I'm Psychiatric Now

Is it peace or is it Prozac
I don’t care
No need to know that
– Cheryl Wheeler

A few years ago, my mom mentioned off-handedly that there had been a funny mix-up with my dad’s new anxiety medicine. 

I had long suspected that I got my genetic seat at the anxiety spectrum from my dad, but things like “psychologists” and “mental illness” and “mood drugs” were not welcome in my house growing up. There was never anything said, exactly, but it was there in what didn’t get mentioned to the doctor and in what seemed normal because my dad did it too and in the way my parents reacted the one time my high school required I get a psychologist to sign off that I was safe to return to school. 

And while I’ve always been of the opinion that drugs are wonderful for the people they work on, I was equally sure that I wasn’t cut out for them – I was “not that bad” and besides my ex didn’t like the idea of drugs and I didn’t want to have that fight. Not that bad. I’m getting by. I’m fine. 

Except I wasn’t fine. I have had good times and bad times, but the bad times have been getting worse. I took my Yaya’s passing harder than I expected to, and job hunting is a dehumanizing process that wears me down. I caught myself telling the baby things that were definitely my anxiety talking. I thought about the times growing up when I can see how my dad’s illness impacted me.

And then I asked my doctor what she recommended, therapy or medication, given how therapy had gone for me before. She said both was an option. Tonight I took Prozac for the first time. 

I spent an embarrassingly long time staring down the bottle. I know tons of people who have benefitted from it and similar drugs. I have no problem thinking of myself as mentally ill. I’d already admitted I needed outside help. Why was I giving myself a panic attack over it? 

Well, the answer is because I’m fucking crazy and if my anxiety were logical, I wouldn’t be crazy. So I thought about wanting to be better for my child’s sake, and then I took the pill. 

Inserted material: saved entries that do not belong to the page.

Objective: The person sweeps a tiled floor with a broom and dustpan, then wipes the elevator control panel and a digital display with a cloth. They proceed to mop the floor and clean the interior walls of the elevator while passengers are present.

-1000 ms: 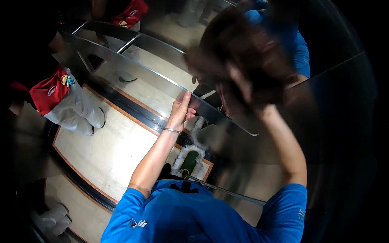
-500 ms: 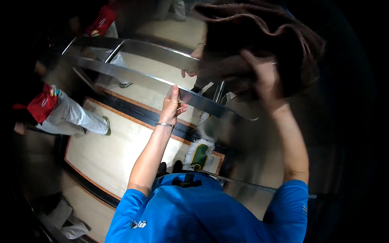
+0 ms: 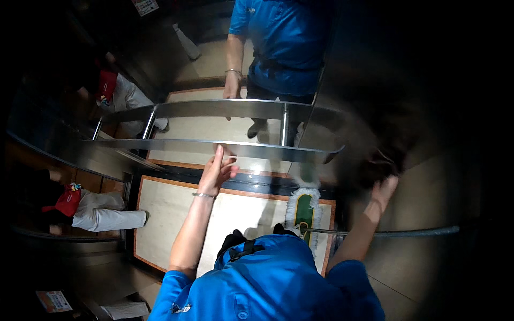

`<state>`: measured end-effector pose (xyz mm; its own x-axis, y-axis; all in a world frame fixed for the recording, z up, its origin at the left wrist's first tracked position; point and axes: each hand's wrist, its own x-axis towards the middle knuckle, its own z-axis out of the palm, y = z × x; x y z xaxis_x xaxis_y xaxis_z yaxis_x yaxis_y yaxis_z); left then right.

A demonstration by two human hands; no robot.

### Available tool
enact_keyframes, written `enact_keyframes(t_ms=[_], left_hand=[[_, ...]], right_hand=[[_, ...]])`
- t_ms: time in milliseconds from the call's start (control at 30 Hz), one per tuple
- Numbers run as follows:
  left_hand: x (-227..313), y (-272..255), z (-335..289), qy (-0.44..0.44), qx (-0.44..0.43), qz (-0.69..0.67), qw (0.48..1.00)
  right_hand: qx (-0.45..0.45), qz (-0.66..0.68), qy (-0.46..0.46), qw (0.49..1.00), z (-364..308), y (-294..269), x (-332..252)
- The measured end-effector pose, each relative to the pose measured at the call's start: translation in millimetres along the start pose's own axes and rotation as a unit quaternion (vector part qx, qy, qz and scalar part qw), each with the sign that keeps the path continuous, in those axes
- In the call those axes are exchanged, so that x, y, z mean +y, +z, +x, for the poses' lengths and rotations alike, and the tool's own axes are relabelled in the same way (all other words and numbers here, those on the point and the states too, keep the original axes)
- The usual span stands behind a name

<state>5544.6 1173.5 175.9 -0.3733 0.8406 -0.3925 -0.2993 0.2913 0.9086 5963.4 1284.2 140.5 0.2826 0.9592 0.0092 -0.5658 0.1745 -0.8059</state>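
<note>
Up high, the shiny metal rail (image 3: 235, 150) is gripped by the left hand (image 3: 217, 171), fingers curled on its edge. A dark cloth (image 3: 375, 144) is pressed on the mirror wall (image 3: 417, 214) by the right hand (image 3: 381, 193). The mop (image 3: 303, 211) leaning behind could be knocked over by an elbow. The cloth is blurred, so the right hand's grip cannot be told.
</note>
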Motion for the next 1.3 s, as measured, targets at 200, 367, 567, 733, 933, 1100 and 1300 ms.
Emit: enact_keyframes(t_ms=[200,367,567,733,933,1100,1300], left_hand=[[-25,-104,-2,0.265,0.109,0.268,0.92],[24,-116,25,0.538,0.132,0.559,0.617],[99,-217,35,0.575,0.111,0.569,0.578],[124,-310,96,0.522,0.103,0.624,0.572],[128,-278,77,0.572,0.121,0.581,0.566],[110,-283,91,0.57,0.028,0.627,0.53],[121,-316,94,0.537,-0.047,0.568,0.622]], right_hand=[[0.149,-0.189,-0.106,0.965,-66,-72,184],[0.156,-0.588,-0.468,0.641,-52,-24,331],[0.091,-0.598,-0.288,0.742,-189,218,383],[-0.056,-0.491,-0.189,0.848,-254,305,375],[0.217,-0.446,-0.319,0.808,-161,213,198],[0.363,-0.663,-0.358,0.549,-90,269,140],[0.083,-0.753,-0.37,0.538,-160,414,333]])
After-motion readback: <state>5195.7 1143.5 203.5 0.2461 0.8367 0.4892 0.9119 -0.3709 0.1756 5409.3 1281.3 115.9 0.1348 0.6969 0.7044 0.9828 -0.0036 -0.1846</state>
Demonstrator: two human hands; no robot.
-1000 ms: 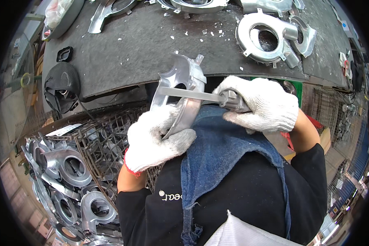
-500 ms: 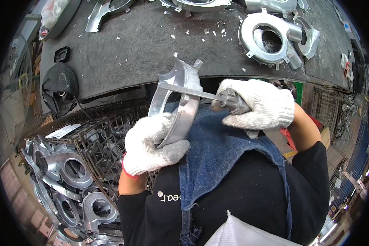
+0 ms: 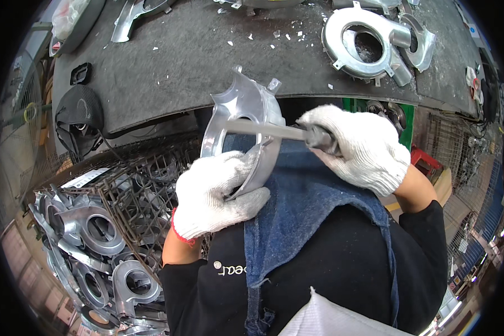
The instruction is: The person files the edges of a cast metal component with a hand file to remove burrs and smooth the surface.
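Note:
A silvery curved metal casting (image 3: 270, 109) with small lugs and a round opening is held up in front of my apron. My left hand (image 3: 215, 193), in a white knitted glove, grips its lower end between thumb and fingers. Closed round the grey handle of a flat metal file (image 3: 285, 132) is my gloved right hand (image 3: 364, 148). The file's blade lies across the casting, over its opening and inner edge, and looks slightly blurred. Part of the handle is hidden inside my right fist.
Ring-shaped castings (image 3: 359, 45) and white chips lie on the dark workbench (image 3: 196, 61). A black cap-like item (image 3: 79, 115) hangs at its left edge. Lower left, a wire cage (image 3: 120, 210) stands beside piled castings (image 3: 92, 229). A green container (image 3: 410, 126) sits behind my right hand.
The casting and my left hand have shifted slightly right, with the casting turned to show more of its opening. My right hand has moved slightly and rotated, with the file still across the casting.

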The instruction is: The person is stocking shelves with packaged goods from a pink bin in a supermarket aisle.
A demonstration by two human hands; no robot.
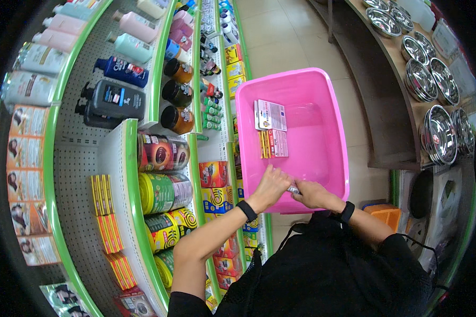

I’m terrible at self-care. I’m much more successful when I frame it in terms of someone else’s needs. My child needs me to raise her well. My spouse needs to be able to depend on me. Destroying myself hurts them, so I should stop.

Whatever keeps me moving forward, right?

3 thoughts on “I'm Psychiatric Now

  1. Thank you for taking care of yourself. I know the meds part seems big and scary when you go that route, I was terrified when I got mine (fifteen years ago now– oh my). I really hope this works awesomely for you.

  2. Hey, Jack, I’m just catching up on blogs now so I just saw this. I’m sorry you’ve been struggling extra lately and I’m glad you are taking steps to try to help yourself. I resisted medication for a long time before I started an antidepressant a few years ago–I was afraid of being dependent on anything, especially something I was putting in my body. Ultimately, it did help balance some of my brain chemistry though. I find myself again thinking “not now,” “I’m not bad enough,” and the like. It’s time to try something again.

    I hope your medication helps you feel present and healthier in the best ways. You were a great desk partner and I’m glad I had the opportunity to work with you this year. Thank you for the laughter and drop thinking you provided and/or stoked.

    1. Thanks! Working with you was a great part of that job for me and I hope you’re on to bigger and better things!